— Какой?
— Упрямый, — сказала Маша и посмотрела особенно, как никто еще на меня не глядел: так, что внутри все смешалось, затрепетало, взволновалось, готовое выплеснуться.
— Ты смелый.
— Нет, — вдруг сказал я и сам испугался, потому что в тот самый момент, когда она посмотрела, мне стало до ужаса ясно, что я не смогу спрятать в себе сегодняшнее, не по силам мне таить такие вещи, а она добрая и хорошая, и поймет. И дело тут, наверное, было даже не в ней, а просто вдруг стало необходимо рассказать хоть кому-нибудь все, как было, не утаив ничего, чтобы простилось, чтобы сняли это с меня. А иначе как же: прятать, и казаться другим, и обманывать?
Так, повинуясь безотчетному чувству доверия, неосторожному чувству, я выложил перед Машей страхи свои и постыдные сомнения: все, что я выяснил сегодня про себя, благодаря случаю, а, может быть, и не случаю. Но не важно. Главное только то, что случилось, случилось. И я рассказал все, все, все. И когда понял, что добавить нечего, что теперь уже окончательно известно про меня, во всех нелестных подробностях, ощутил вдруг нехорошую пустоту и легкость. Добрые чувства погасли незаметно, словно бы догорели. Я почувствовал себя голым: на каменных ступенях босой, раздетый, беззащитный и дрожащий от стыда и холода.
Мы молчали друг против друга. Она стояла на ступень выше. И я подумал, что теперь нас ничто не связывает. В парадном стало темнее. Из-под двери дуло. Ноги у нее озябли. Она нетерпеливо переминалась на месте, ничего не говорила. Мы оба помолчали еще с минуту.
— Хорошо, что сказал. Уходи.
Маша вернула папку и смотрела с верхней ступеньки, ждала, когда я уйду. Уничтоженный, я стоял у перил и не мог шевельнуться.
Может быть, я не решался сдвинуться с места потому, что боялся показаться смешным. В такие моменты всегда кажешься жалким и смешным.

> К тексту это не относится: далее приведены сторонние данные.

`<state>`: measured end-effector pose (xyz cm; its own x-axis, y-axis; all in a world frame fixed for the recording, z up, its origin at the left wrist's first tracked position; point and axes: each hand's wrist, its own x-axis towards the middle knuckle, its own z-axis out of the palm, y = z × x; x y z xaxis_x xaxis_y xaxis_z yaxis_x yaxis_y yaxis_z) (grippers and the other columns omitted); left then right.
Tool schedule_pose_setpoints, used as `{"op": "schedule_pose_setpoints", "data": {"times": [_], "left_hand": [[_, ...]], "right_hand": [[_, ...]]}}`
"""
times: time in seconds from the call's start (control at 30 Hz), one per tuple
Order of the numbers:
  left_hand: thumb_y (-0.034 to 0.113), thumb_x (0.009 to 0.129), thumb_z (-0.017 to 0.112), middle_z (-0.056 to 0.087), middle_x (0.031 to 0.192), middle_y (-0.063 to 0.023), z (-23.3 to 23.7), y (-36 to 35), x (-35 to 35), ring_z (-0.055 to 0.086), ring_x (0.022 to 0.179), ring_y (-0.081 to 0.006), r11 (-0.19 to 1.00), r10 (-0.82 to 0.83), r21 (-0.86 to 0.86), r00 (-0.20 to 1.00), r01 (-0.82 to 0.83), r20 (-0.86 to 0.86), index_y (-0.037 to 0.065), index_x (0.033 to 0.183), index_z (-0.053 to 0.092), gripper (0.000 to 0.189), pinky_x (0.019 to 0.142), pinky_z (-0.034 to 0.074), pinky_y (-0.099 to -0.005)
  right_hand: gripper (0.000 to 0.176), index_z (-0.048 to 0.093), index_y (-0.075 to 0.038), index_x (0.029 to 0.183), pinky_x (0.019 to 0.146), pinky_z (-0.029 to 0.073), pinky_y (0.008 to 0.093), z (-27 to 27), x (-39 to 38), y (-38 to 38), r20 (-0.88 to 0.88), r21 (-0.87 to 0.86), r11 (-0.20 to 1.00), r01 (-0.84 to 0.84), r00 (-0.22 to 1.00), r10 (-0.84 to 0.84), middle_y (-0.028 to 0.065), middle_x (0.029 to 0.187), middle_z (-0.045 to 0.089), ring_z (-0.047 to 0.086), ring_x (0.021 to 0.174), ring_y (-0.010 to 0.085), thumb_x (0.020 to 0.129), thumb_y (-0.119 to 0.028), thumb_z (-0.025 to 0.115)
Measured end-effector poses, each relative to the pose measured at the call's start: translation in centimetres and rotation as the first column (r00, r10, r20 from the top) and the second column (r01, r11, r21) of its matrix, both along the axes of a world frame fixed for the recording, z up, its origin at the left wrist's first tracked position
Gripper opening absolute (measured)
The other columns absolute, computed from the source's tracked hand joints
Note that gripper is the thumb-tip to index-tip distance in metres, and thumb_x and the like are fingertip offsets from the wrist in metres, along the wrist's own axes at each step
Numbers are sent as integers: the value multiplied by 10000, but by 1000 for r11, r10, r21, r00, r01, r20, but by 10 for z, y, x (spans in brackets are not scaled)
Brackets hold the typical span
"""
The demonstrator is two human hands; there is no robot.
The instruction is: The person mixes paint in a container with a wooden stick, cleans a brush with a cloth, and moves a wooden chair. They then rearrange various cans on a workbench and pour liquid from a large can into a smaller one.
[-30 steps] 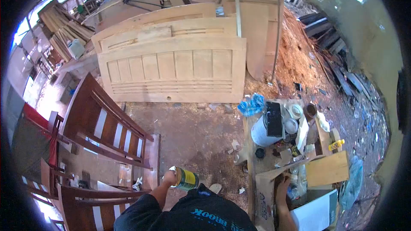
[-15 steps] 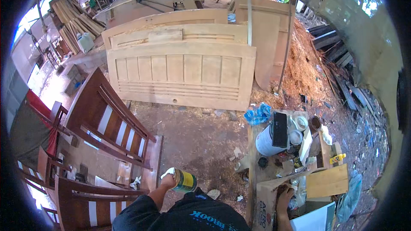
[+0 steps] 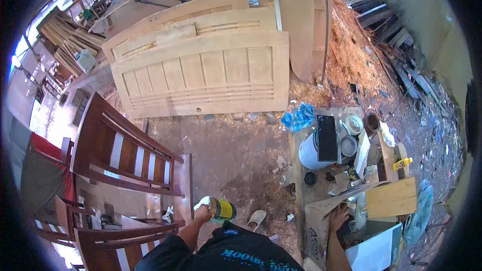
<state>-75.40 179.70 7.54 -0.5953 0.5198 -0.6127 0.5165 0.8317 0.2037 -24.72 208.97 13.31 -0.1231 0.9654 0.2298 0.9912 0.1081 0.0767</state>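
Note:
In the lower middle my left hand [image 3: 203, 214] is closed around a can [image 3: 222, 211] with a yellow and dark green label, held tilted on its side. A white piece, like a rag [image 3: 202, 202], shows at the top of that hand. My right hand [image 3: 339, 217] is at the inner edge of a cardboard box [image 3: 315, 231], its fingers apart over the opening, with no held object visible. Beside those fingers is a clear plastic piece [image 3: 360, 205]. A white and green carton [image 3: 374, 251] stands just below, and a flat wooden board [image 3: 391, 198] lies to the right.
A worktable [image 3: 297, 190] bears a large white bucket [image 3: 312, 153], a black flat object [image 3: 327, 138], a blue checked cloth [image 3: 298, 117], several jars and a yellow bottle [image 3: 402, 163]. Dark slatted wooden furniture [image 3: 128, 155] stands left. Pale panelled doors [image 3: 201, 78] lean ahead.
The view has tilted and turned slightly, and a foot now shows beside the can. My right hand shows more of its fingers at the box. My left hand still holds the can.

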Motion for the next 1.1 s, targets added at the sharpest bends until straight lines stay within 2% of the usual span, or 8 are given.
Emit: {"op": "schedule_pose_setpoints", "data": {"times": [0.13,0.37,0.5,0.63,0.77,0.9,0.97,1.1], "left_hand": [[246,767,583,631,1035,-238,11,-3,13,626,960,-374,1000,0,-17,999,-1,-37,6,961,660,318,828,503,-453],[333,824,538,649,971,-250,23,23,27,636,924,-392,993,116,43,992,-114,-49,-4,964,664,385,813,502,-476],[328,782,568,652,850,-273,3,23,15,648,805,-424,942,178,315,969,-117,-171,-37,879,677,393,751,515,-498],[233,739,604,635,786,-284,53,46,1,635,777,-451,839,252,515,964,-176,-83,-54,835,660,308,711,508,-503],[193,748,590,610,718,-292,171,76,18,637,749,-436,791,301,597,935,-136,-187,-59,763,649,259,669,490,-509],[128,708,600,607,693,-277,262,86,19,641,687,-397,618,188,786,972,-5,-142,-61,766,632,200,622,485,-463],[97,705,594,588,656,-244,324,89,28,618,664,-389,598,110,794,969,113,-220,-61,738,592,162,606,475,-459],[63,686,588,545,685,-210,372,103,31,599,679,-376,560,-127,769,949,308,-288,-42,770,556,138,601,470,-454]], "right_hand": [[515,472,-190,1348,919,313,571,50,-15,-3,-249,-355,934,29,960,-125,203,1419,376,342,1269,433,866,-370,481],[454,507,-131,1250,864,369,607,20,-11,7,-181,-114,993,16,983,-36,171,1272,474,471,1126,388,868,-375,475],[459,513,-102,1235,869,403,567,21,-5,33,-190,-137,990,19,981,-45,211,1123,558,526,1057,408,875,-385,480],[378,616,-33,1075,853,446,470,177,-31,22,-394,-143,982,123,903,-170,234,945,621,557,982,417,868,-342,551],[203,643,-3,949,770,472,355,281,-64,-29,-768,222,974,51,625,142,173,935,631,591,880,271,858,-183,624],[180,640,1,930,716,482,302,280,-122,-79,-973,-20,955,-297,227,50,88,868,651,607,761,171,872,-169,623],[198,635,13,947,713,480,282,234,-157,-84,-972,-46,812,-582,215,99,79,859,657,614,788,159,879,-173,619],[362,497,7,1205,725,527,311,159,-210,-84,-853,-474,610,-635,159,-497,119,1092,587,634,891,203,925,-209,573]]}}
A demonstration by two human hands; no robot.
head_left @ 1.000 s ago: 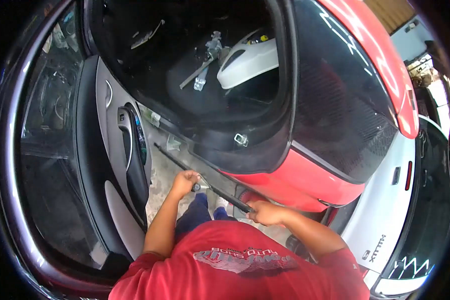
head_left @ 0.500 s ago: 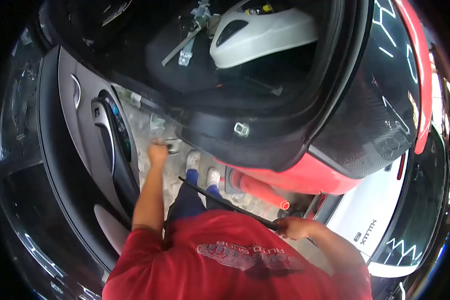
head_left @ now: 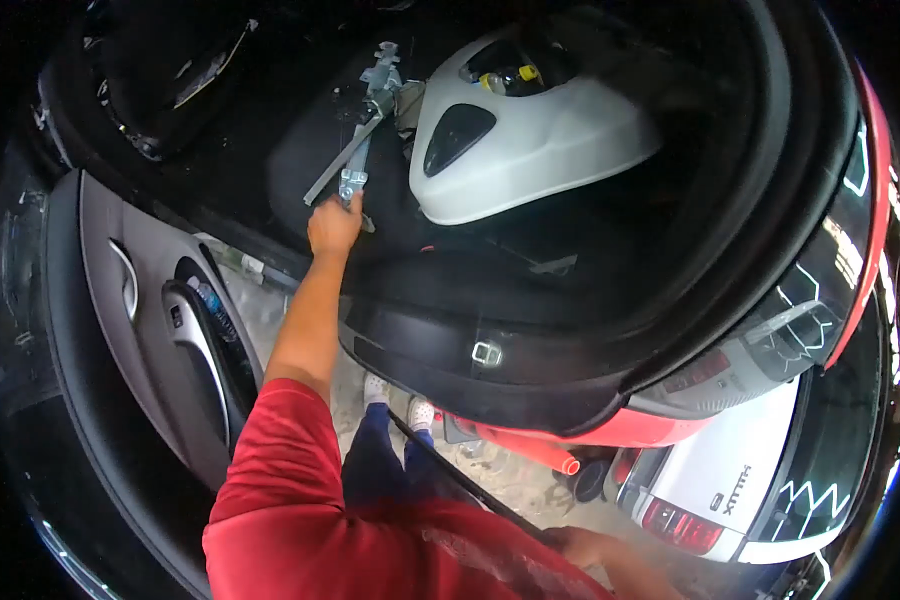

Она не дождалась. Она резко повернулась и пошла по лестнице вверх, быстро и уверенно. Легкие шаги эхом отдавались в мрачном переплетении каменных маршей. Вот и остановилась. Хлопнула дверь. Я подумал, что на улице меня ждут.
* * *
В тот вечер я не готовил уроки. Не читал. Книги пылились и скучали много темных и тяжелых вечеров подряд. Я не прикасался к ним, будто и не замечал. Уроки все чаще оставались неприготовленными. К Володьке Ивлеву не ходил. Он заглянул однажды, мы поговорили. Я обещал зайти, но не пошел. Потом я прогулял школу: ходил на пустырь возле танкового училища, где было стрельбище. Зимой там не стреляли. И весь день я слонялся один среди засыпанных снегом мишеней.
Классная воспитательница Алла Михайловна проведала о драке, ей наябедничали. Она записала замечание в дневник, а потом позвонил директор и вызвал маму в школу.
— В чем дело? — спросил отец вечером, когда мама ушла.
Мы остались одни в узкой, как пенал, комнате. На письменном столе светила лампа. Топилась печь, дверца была распахнута. Блестели золотом буквы на корешках книг. Отец стоял в тени, подпирал плечом угол шкафа и смотрел, как пылают поленья.
Он устал, у него были неприятности. И мама твердила, что не может понять одного: почему он не плюнет на все это. Но в чем дело, я не знал. Они не посвящали меня в свои дела.
— Что случилось? — спросил он и закурил сигарету, пользуясь тем, что мама ушла. — Открой форточку.
Я открыл форточку, хотя было ясно: она сразу догадается, что отец курил. Говорить не хотелось. Но он смотрел с любопытством и внимательно. А меня словно бы подзуживало изнутри.
Я сказал:
— Четверо из нашей школы, ты их не знаешь, пристали к одной девчонке из нашего класса, ты ее тоже не знаешь. Ну, я хотел заступиться… И побоялся. А потом их осталось двое, я и вступился. То есть думал: он там один. Не знал, что их двое…
— Где это было? — спросил он, как будто это имело значение. — Тебе досталось?
— На Разъезжей. А потом они отвалили и мы остались вдвоем. А я взял и рассказал ей про то, как струсил. Вот.
— Зачем? — не поверил он.
— Ну, чтобы честно. Ведь вышло нечестно. Ведь надо…
Я смутился и смешался совсем. Не подымал глаз на отца. И отец не глядел на меня. С удивлением я почувствовал, что он тоже смущен.